What is expected =>
Write out exactly the lines from the first line of the records below through the line that contains "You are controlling", and stop there.

Supplied records =>
- - - - -

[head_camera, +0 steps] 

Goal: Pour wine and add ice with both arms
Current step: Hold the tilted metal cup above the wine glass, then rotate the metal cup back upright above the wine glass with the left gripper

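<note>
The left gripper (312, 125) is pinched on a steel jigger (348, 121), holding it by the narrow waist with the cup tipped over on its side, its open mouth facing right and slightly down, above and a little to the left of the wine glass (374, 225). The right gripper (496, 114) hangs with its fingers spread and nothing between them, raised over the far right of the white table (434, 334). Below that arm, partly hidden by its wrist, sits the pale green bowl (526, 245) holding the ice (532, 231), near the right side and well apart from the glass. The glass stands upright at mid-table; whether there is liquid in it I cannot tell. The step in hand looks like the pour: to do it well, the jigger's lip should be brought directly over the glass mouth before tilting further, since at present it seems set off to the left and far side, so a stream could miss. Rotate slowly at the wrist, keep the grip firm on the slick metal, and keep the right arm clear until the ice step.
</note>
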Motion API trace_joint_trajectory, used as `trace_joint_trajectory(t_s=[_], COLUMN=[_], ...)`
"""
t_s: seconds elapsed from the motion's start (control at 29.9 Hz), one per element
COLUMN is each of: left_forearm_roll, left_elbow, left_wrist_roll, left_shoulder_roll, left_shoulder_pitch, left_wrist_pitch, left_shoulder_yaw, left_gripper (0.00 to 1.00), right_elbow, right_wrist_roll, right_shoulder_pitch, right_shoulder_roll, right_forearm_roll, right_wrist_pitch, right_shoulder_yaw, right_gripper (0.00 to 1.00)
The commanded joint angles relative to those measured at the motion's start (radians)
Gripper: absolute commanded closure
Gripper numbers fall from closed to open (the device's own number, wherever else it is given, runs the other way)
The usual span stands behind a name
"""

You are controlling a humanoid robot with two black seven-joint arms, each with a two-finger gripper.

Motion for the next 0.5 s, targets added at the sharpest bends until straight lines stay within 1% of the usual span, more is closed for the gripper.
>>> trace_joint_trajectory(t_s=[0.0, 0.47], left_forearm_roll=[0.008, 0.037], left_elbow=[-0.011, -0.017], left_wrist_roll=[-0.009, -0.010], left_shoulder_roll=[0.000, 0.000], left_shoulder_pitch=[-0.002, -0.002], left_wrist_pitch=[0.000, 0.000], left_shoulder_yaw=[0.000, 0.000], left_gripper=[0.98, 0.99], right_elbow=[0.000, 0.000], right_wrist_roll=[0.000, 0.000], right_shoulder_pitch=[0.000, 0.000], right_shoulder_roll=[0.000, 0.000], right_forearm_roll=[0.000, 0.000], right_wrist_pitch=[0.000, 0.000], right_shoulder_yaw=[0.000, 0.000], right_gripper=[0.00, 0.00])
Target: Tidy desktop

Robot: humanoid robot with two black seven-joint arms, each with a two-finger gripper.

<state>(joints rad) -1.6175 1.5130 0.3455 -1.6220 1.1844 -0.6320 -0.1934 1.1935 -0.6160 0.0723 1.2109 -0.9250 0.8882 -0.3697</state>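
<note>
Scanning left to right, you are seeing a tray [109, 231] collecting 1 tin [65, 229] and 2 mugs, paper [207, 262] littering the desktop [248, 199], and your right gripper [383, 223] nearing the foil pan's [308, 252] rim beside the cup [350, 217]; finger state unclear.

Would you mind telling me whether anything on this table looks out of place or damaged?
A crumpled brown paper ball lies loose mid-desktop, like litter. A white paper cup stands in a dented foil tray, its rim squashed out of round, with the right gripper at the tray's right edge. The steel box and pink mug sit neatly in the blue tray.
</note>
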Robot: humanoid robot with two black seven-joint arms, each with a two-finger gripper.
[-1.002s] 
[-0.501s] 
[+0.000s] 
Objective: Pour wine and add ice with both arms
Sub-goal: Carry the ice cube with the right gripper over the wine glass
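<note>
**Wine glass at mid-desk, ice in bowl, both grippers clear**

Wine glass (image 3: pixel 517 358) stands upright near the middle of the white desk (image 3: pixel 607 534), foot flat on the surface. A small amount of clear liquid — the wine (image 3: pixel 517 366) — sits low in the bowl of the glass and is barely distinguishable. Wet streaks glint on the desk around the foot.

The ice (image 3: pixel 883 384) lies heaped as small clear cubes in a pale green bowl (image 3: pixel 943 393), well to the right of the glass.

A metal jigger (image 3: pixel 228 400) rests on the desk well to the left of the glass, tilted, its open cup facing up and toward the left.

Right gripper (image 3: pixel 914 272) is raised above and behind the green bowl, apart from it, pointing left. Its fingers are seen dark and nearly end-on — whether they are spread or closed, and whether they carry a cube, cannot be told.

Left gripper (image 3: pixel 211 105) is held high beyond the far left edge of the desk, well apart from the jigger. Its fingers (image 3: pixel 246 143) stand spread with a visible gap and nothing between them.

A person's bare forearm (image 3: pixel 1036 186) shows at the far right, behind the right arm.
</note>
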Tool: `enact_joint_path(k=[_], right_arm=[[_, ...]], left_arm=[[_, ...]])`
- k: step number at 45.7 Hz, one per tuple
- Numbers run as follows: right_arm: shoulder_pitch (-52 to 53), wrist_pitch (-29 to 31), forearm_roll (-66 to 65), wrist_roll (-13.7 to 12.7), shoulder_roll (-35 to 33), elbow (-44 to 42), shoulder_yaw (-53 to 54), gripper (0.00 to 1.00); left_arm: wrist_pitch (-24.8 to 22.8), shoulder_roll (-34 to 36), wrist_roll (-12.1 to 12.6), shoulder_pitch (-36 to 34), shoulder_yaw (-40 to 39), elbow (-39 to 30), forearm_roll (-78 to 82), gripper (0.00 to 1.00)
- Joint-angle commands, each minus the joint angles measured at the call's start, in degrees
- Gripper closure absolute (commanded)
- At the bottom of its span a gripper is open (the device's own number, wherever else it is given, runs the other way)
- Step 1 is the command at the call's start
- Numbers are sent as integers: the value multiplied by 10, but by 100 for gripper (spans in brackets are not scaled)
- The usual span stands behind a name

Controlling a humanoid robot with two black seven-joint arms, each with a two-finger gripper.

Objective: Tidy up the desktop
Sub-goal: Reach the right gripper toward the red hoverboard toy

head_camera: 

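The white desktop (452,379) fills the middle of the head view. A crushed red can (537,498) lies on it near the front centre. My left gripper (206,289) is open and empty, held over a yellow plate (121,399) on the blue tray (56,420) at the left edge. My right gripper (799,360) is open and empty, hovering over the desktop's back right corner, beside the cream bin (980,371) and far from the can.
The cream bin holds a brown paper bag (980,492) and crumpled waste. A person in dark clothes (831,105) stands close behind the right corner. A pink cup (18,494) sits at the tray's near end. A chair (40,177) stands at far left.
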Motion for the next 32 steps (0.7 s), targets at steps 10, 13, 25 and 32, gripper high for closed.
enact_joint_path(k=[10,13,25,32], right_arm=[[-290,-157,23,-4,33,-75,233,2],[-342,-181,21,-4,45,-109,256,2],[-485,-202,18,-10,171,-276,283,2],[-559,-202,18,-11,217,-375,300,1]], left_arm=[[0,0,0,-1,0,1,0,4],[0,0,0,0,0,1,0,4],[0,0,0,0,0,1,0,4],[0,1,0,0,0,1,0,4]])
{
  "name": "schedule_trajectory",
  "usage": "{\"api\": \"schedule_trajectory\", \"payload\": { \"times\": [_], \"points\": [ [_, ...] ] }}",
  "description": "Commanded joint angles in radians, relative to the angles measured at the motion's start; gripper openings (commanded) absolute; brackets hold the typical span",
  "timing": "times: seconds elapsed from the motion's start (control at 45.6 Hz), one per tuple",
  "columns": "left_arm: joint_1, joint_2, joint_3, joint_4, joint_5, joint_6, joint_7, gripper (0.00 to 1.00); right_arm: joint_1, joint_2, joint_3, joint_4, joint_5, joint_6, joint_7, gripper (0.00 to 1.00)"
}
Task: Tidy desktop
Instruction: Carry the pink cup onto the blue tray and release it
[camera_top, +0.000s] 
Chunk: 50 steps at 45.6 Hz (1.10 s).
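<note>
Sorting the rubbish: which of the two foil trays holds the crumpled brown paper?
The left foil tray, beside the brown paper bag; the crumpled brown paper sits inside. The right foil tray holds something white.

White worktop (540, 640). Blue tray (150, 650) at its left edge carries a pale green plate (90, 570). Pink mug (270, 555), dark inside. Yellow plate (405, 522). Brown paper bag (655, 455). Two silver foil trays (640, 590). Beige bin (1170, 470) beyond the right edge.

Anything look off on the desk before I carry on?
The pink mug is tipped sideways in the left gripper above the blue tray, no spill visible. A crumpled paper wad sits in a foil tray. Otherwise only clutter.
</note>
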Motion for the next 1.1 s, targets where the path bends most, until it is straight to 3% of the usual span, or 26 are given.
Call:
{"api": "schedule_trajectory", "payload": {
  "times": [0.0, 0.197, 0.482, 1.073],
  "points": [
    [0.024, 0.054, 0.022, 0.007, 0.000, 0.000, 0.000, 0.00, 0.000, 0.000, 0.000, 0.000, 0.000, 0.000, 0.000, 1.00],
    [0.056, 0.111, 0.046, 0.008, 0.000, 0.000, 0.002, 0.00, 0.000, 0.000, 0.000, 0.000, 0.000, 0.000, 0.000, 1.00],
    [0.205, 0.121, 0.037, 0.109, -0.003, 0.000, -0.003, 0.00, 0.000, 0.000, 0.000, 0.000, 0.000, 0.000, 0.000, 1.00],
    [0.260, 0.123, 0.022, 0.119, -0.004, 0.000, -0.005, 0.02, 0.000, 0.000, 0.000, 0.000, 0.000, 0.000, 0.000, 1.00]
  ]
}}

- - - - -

Result below =>
[head_camera, +0 steps] 

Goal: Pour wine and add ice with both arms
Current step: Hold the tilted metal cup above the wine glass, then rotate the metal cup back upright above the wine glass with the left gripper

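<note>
The left gripper (312, 125) is pinched on a steel jigger (348, 121), holding it by the narrow waist with the cup tipped over on its side, its open mouth facing right and slightly down, above and a little to the left of the wine glass (374, 225). The right gripper (496, 114) hangs with its fingers spread and nothing between them, raised over the far right of the white table (434, 334). Below that arm, partly hidden by its wrist, sits the pale green bowl (526, 245) holding the ice (532, 231), near the right side and well apart from the glass. The glass stands upright at mid-table; whether there is liquid in it I cannot tell. The step in hand looks like the pour: to do it well, the jigger's lip should be brought directly over the glass mouth before tilting further, since at present it seems set off to the left and far side, so a stream could miss. Rotate slowly at the wrist, keep the grip firm on the slick metal, and keep the right arm clear until the ice step.
</note>
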Motion API trace_joint_trajectory, used as `trace_joint_trajectory(t_s=[_], COLUMN=[_], ...)`
"""
t_s: seconds elapsed from the motion's start (control at 29.9 Hz), one per element
COLUMN is each of: left_forearm_roll, left_elbow, left_wrist_roll, left_shoulder_roll, left_shoulder_pitch, left_wrist_pitch, left_shoulder_yaw, left_gripper (0.00 to 1.00), right_elbow, right_wrist_roll, right_shoulder_pitch, right_shoulder_roll, right_forearm_roll, right_wrist_pitch, right_shoulder_yaw, right_gripper (0.00 to 1.00)
The commanded joint angles relative to those measured at the motion's start (radians)
Gripper: absolute commanded closure
Gripper numbers fall from closed to open (the device's own number, wherever else it is given, runs the other way)
The usual span stands behind a name
"""

You are controlling a humanoid robot with two black seven-joint arms, each with a two-finger gripper.

Nothing more remains to be added to this answer.